Good for business, perhaps, but yesterday’s service had left her edgy and out of sorts. Laying the unread section aside, she dressed for a walk by the lake.
A cool breeze blew off the water, and she sat down by its edge. To her right, a rolling fish broke the calm surface. Absently, she watched the widening ringlets move farther and farther apart. She recalled how easily, as a small girl, she had been mesmerized by the flickering reflections of party lights on night-blackened waters.
“You must be a thousand miles away.”
A short gasp escaped, “Ridge!”
“Hey, sorry. Didn’t mean to give you such a scare.”
He sat down beside her.
“Always liked it here,” he said. “So tranquil.”
“Umm,” she sighed.
“By the way, where’s that sidekick of yours?” he asked.
“Who? Peyton? For all I know, probably off trying to ruin some nice pedigree’s reputation,” she said.
“Poor guy,” he said, “a little older, a little longer, eh?”
“Hmm,” she said. “But he’ll straggle back, don’t you worry. When he’s hungry enough.”
“Or had enough?” he asked.
He gave her a hand up.
“You want some breakfast?” she asked.
“No thanks. I’m only staying for a few minutes,” he told her. “I have to get back to the office and tie up a few things.”
They walked back to the cottage.
“You know, we’ve really done wonders with this place.”
“We?” she said, giving him a playful smack while dodging his attempt at her.
They went inside. Her appetite had suddenly returned.
“Well, they just found anuthern,” he said swinging open the door of the cafe and sliding onto the barstool.
“Whut? You kiddin’ me?” Maisie asked as she handed him a plate.
“Nope,” he replied, shoveling into the eggs and grits she had placed before him.
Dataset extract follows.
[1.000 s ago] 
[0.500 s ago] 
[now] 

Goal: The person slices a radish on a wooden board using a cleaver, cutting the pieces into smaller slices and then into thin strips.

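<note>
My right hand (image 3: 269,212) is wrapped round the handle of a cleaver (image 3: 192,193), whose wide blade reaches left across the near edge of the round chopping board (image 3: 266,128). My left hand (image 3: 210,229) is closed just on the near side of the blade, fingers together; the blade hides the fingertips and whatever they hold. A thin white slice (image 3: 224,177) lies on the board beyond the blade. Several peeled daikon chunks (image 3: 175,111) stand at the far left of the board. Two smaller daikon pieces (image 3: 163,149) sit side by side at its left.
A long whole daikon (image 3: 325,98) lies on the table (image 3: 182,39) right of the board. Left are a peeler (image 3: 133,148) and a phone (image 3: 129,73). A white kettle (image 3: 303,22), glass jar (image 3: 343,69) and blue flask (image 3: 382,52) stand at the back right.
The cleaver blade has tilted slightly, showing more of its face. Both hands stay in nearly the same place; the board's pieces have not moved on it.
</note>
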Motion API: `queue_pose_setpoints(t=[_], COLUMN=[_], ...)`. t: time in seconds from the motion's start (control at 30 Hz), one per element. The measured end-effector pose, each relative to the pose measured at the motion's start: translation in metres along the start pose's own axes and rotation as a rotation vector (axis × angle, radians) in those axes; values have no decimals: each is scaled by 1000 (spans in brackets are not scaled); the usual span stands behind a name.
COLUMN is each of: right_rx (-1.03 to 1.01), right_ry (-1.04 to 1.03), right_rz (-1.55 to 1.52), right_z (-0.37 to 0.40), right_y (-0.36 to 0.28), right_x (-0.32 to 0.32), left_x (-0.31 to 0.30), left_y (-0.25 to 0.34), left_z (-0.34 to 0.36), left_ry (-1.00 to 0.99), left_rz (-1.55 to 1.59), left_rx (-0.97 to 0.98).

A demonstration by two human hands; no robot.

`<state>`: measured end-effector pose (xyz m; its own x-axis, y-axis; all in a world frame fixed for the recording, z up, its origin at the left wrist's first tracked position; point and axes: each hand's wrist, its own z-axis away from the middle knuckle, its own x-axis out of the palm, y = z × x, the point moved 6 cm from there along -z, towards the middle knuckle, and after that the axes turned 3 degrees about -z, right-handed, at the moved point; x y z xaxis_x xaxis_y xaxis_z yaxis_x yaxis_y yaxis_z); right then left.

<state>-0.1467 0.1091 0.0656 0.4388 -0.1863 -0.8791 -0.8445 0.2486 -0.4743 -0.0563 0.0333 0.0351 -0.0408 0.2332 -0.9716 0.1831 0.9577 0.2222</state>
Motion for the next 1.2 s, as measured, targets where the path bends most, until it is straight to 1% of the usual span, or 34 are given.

A piece of half-chewed egg spewed out onto his lower lip. He didn’t bother to wipe it off. Maisie looked away. How anyone could go right on about his business, with such a mouthful, was beyond her. She turned to stir her thickening beans, letting the spoon sink down until it scraped the bottom of the pot and taking a long drag from her cigarette. The burn seared deep in her lungs. It felt good.
“Down near the old stone bridge,” he said between bites. “You know, down by that newcomer’s place. Sheriff got wind of it, same as I did on the scanner. Fact ‘tis, I prob’ly beat him there by, oh, a coupla minutes.”
Maisie hadn’t heard anything about this. She had closed the diner early because of Mrs. Atherton’s funeral and headed home to soak her feet.
Not that she didn’t feel good enough to attend the funeral.
She considered herself as fine as most folks and better than a bushel more. Closing was something she always felt compelled to do, partly out of respect, but mostly because in her small town, when someone like Mrs. Atherton suffered the misfortune of giving up her living spirit, the sidewalks rolled up. Especially if that someone was society folk like Verbelia Atherton.
Maisie knew that, for the next few days at least, she’d hear the words ‘poor Miz Atherton’ repeated quite often. But Verbelia had been laid to rest quite properly, just as she would have liked—with lots of mourners and a ton of flowers. As for herself, Maisie didn’t care one hoot about all their shenanigans. All that nose-blowing, tear-jerking, pious sympathy didn’t impress her one bit.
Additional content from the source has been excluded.